### Data provided
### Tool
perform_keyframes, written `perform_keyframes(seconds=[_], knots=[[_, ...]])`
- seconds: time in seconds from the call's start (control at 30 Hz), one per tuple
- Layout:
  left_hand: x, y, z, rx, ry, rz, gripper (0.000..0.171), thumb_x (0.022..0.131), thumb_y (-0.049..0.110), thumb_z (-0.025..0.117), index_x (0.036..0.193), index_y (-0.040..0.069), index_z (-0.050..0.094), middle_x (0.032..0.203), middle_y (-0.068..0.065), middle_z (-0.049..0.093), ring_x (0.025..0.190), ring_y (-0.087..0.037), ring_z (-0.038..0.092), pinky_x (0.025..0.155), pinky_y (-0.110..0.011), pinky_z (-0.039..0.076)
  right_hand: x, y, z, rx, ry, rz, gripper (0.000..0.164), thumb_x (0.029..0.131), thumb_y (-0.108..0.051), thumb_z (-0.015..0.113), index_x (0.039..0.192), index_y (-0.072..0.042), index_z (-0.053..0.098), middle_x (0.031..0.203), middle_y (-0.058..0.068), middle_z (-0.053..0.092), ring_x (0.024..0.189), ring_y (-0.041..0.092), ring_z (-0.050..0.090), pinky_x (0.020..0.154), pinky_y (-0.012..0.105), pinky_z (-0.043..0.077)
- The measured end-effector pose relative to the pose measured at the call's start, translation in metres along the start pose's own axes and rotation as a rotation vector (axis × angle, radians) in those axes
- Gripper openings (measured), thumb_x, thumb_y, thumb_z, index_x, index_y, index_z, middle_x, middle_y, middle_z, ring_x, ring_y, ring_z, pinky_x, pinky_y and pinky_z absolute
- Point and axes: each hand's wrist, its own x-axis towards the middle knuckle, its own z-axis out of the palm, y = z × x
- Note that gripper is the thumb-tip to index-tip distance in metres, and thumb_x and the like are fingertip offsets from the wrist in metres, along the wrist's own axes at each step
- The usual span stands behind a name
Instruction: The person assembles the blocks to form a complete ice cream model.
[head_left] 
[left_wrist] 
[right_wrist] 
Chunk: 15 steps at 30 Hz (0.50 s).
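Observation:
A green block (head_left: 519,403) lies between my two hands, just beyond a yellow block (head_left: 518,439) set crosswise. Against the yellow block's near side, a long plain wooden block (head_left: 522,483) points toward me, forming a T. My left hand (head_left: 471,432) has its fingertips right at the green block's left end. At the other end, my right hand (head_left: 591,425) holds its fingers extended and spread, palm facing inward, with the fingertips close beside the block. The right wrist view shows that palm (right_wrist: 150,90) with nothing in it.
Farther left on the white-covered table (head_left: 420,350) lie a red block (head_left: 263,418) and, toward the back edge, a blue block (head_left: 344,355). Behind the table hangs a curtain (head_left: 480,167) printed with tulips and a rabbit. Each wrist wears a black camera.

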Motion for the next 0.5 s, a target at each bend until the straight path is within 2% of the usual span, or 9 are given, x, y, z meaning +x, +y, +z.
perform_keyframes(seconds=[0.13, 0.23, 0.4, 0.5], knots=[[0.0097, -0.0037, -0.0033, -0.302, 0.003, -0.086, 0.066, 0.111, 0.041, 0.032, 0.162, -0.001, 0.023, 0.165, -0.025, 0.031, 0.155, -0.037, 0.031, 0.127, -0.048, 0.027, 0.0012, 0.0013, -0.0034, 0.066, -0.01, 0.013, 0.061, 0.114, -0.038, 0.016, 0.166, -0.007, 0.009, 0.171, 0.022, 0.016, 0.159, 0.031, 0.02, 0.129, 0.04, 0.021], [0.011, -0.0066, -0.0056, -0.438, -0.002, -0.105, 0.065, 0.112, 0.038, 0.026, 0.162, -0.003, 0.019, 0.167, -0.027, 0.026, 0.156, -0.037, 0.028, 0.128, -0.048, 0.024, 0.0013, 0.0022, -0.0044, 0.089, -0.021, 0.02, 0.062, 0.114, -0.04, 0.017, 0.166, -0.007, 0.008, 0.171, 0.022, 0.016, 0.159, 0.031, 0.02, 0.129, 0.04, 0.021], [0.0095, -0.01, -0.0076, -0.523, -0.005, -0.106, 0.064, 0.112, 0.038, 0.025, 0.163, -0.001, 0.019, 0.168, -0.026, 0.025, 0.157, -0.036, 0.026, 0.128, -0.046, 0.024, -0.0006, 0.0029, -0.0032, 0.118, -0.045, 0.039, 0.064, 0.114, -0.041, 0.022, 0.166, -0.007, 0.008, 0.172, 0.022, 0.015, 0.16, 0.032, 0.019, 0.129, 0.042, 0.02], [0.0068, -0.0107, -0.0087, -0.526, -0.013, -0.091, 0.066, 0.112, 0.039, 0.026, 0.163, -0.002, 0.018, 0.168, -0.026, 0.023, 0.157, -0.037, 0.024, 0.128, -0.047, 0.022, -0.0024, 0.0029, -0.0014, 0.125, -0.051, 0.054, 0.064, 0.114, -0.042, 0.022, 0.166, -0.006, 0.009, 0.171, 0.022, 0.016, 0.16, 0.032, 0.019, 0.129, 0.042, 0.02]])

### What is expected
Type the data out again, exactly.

### Answer to this exercise
### Tool
perform_keyframes, written `perform_keyframes(seconds=[_], knots=[[_, ...]])`
- seconds: time in seconds from the call's start (control at 30 Hz), one per tuple
- Layout:
  left_hand: x, y, z, rx, ry, rz, gripper (0.000..0.171), thumb_x (0.022..0.131), thumb_y (-0.049..0.110), thumb_z (-0.025..0.117), index_x (0.036..0.193), index_y (-0.040..0.069), index_z (-0.050..0.094), middle_x (0.032..0.203), middle_y (-0.068..0.065), middle_z (-0.049..0.093), ring_x (0.025..0.190), ring_y (-0.087..0.037), ring_z (-0.038..0.092), pinky_x (0.025..0.155), pinky_y (-0.110..0.011), pinky_z (-0.039..0.076)
  right_hand: x, y, z, rx, ry, rz, gripper (0.000..0.164), thumb_x (0.029..0.131), thumb_y (-0.108..0.051), thumb_z (-0.015..0.113), index_x (0.039..0.192), index_y (-0.072..0.042), index_z (-0.053..0.098), middle_x (0.031..0.203), middle_y (-0.058..0.068), middle_z (-0.053..0.092), ring_x (0.024..0.189), ring_y (-0.041..0.092), ring_z (-0.050..0.090), pinky_x (0.020..0.154), pinky_y (-0.012..0.105), pinky_z (-0.043..0.077)
- The measured end-effector pose relative to the pose measured at the call's start, translation in metres along the start pose's own axes and rotation as a rotation vector (axis × angle, radians) in those axes
- Gripper openings (measured), thumb_x, thumb_y, thumb_z, index_x, index_y, index_z, middle_x, middle_y, middle_z, ring_x, ring_y, ring_z, pinky_x, pinky_y and pinky_z absolute
- Point and axes: each hand's wrist, its own x-axis towards the middle knuckle, its own z-axis out of the palm, y = z × x
- Note that gripper is the thumb-tip to index-tip distance in metres, and thumb_x and the like are fingertip offsets from the wrist in metres, along the wrist's own axes at each step
- The usual span stands behind a name
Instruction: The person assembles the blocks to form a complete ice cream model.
[head_left] 
[left_wrist] 
[right_wrist] 
Chunk: 15 steps at 30 Hz (0.50 s).
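Observation:
A green block (head_left: 519,403) lies between my two hands, just beyond a yellow block (head_left: 518,439) set crosswise. Against the yellow block's near side, a long plain wooden block (head_left: 522,483) points toward me, forming a T. My left hand (head_left: 471,432) has its fingertips right at the green block's left end. At the other end, my right hand (head_left: 591,425) holds its fingers extended and spread, palm facing inward, with the fingertips close beside the block. The right wrist view shows that palm (right_wrist: 150,90) with nothing in it.
Farther left on the white-covered table (head_left: 420,350) lie a red block (head_left: 263,418) and, toward the back edge, a blue block (head_left: 344,355). Behind the table hangs a curtain (head_left: 480,167) printed with tulips and a rabbit. Each wrist wears a black camera.
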
Motion for the next 0.5 s, a target at each bend until the straight path is within 2% of the usual span, or 9 are given, x, y, z meaning +x, +y, +z.
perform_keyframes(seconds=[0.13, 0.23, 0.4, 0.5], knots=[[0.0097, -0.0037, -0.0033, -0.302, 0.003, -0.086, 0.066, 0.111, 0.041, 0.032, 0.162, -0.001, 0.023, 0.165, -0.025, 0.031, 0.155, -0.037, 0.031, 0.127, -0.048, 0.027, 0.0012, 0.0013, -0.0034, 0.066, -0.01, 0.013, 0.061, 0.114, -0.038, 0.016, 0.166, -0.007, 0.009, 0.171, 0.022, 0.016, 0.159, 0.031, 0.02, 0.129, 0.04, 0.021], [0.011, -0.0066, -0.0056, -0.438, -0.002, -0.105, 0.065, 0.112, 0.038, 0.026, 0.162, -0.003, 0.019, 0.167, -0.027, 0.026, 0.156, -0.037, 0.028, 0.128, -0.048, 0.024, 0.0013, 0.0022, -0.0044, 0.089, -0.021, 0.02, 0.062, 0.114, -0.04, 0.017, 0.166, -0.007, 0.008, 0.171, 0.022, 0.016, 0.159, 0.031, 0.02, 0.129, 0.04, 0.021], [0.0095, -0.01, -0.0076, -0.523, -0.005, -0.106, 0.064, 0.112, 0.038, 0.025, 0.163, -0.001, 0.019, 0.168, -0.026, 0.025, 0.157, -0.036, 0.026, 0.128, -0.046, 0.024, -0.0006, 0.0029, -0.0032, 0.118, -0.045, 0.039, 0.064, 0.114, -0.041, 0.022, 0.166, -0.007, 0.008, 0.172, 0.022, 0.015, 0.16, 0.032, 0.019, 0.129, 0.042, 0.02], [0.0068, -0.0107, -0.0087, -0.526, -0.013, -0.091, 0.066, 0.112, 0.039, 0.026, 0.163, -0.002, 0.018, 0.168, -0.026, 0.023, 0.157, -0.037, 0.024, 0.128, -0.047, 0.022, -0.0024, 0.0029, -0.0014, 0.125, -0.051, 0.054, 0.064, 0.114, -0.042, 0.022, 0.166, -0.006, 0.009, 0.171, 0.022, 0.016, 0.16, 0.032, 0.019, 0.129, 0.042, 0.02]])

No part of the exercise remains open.